EXERCISE PROMPT -> Each line from the one holding "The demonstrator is" to the last line below must be written out exactly, with no other output.
====================
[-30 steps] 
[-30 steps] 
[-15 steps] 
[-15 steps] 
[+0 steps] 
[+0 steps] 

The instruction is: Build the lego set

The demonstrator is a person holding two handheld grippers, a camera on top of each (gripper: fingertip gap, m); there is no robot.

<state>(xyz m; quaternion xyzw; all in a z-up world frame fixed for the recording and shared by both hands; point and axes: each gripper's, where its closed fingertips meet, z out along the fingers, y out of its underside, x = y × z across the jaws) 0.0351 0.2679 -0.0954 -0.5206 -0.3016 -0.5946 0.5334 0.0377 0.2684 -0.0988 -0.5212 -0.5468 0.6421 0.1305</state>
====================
RESPONSE TO THE EXERCISE ->
The demonstrator is a person holding two handheld grippers, a camera on top of each (gripper: fingertip gap, m); there is no robot.

<state>(xyz m; quaternion xyzw; all in a z-up world frame fixed for the recording and shared by both hands; point and axes: each gripper's, where its closed fingertips meet, z out along the fingers, y out of its underside, x = y × z across the jaws) 0.0351 0.2679 -0.0954 -0.5206 -0.3016 -0.5946 0.5334 0.0377 0.2684 -0.0988 -0.5212 -0.5468 0.6421 0.1305</state>

This output has come to an end.